The Cannabis sativa L. plant has been the subject of increasing medical research in recent years, thanks to the large number of potential therapeutic compounds found within it. The most commonly and extensively researched of these compounds are the cannabinoids – namely cannabidiol (CBD) and Delta-9-tehtrhydrocannabinol (THC) – due to their prevalence within the plant. However, these are not the only compounds that have been found to have medicinal and therapeutic potential.
Cannflavins are a kind of flavonoid that is produced by the cannabis plant. More than 20 flavonoids have been identified in the cannabis plant, including cannflavins. Several pre-clinical studies have demonstrated that these compounds may have therapeutic potential, most notably as anti-inflammatories.
A scoping review, published in the journal Fitoterapia, aimed to understand the existing evidence of the medical potential of cannflavins and the challenges regarding clinical translation. The authors of the review identified relevant articles that referred to cannflavins regarding its production, isolation, and pre-clinical evidence.
Existing Research on the Potential of Cannflavins
A total of 26 relevant articles referring to cannflavins, including studies and articles regarding cultivation, extraction, pre-clinical and clinical research were included in the review. The majority of these studies detailed original research of cannflavin A. Fewer assessed cannflavin B, cannflavin C and isocannflavin B. The review highlighted that one of the greatest challenges to clinical translation of research is due to the low concentrations of cannflavins available to be extracted from individual cannabis plants. However, the recent discovery of a biosynthetic pathway may open up potential opportunities in the future to scale production and therefore research.

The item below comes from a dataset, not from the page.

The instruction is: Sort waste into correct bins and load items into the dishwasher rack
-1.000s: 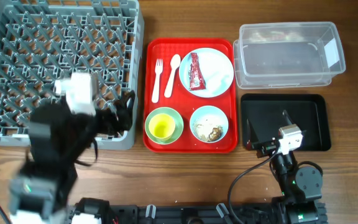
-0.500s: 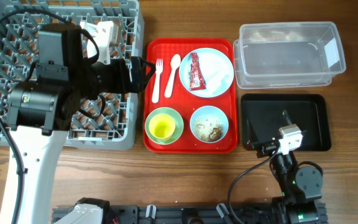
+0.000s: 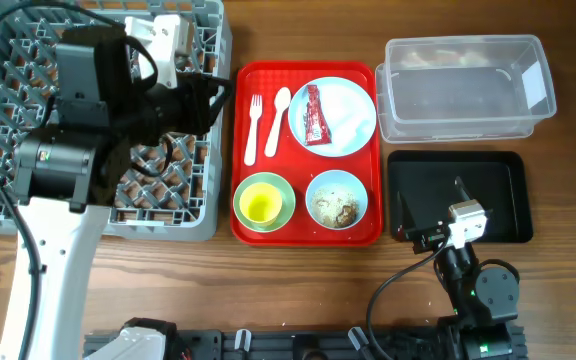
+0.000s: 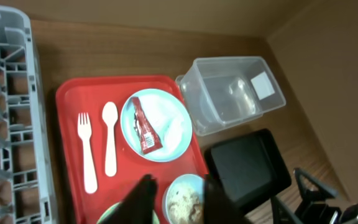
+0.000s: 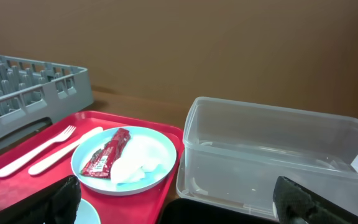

The existing literature demonstrates that cannflavins A and B have promising anti-inflammatory potential. Some studies showed that these cannflavins demonstrate inhibition of the production of prostaglandins that have been implicated in driving inflammation. Overactivity of these compounds is associated with inflammatory disease processes. Evidence shows that mice with knockout mPGES-1 display reduced inflammation, particularly within rheumatoid arthritis models.
Cannflavins A and B have also been found to inhibit the production of 5-lipo-oxygenase – the initial catalytic enzyme in the pathway for leukotriene synthesis from arachidonic acid. As Leukotrienes have been implicated in a wide range of inflammatory diseases, this inhibition may enhance the effects of cannflavins as anti-inflammatories in a clinical setting.
One study included in the review assessed the neoplastic potential of isocannflavin B in in vitro and in vivo models of pancreatic cancer. This study found that when co-administered with radiation in a smart radiotherapy biomaterial, isocannflavin B demonstrated a statistically significant reduction in pancreatic tumour size.
Pre-clinical research also suggests that isocannflavin B may play a role in inducing autophagy in hormone-responsive breast cancers. The implications of autophagy in the treatment of cancer are complicated however and clinical research is awaited.
The collection of studies included in this scoping review demonstrate that cannflavins may have significant therapeutic potential in a number of research areas. The anti-inflammatory and anti-cancer properties of these compounds present the greatest potential. However, the findings of these studies have yet to be translated into a clinical setting, which is crucial for developing our knowledge of the mechanisms by which these compounds work. The recent discovery of the biosynthetic pathway of cannflavins A and B may offer a promising opportunity to expand the clinical research into these compounds.
The authors acknowledge that, although the studies included in this review demonstrated promising results for the therapeutic potential of cannflavins, clinical validation of these findings is lacking. This review highlights that these areas of research require focused clinical evaluation in institutions with a track record of clinical transition across these research subjects.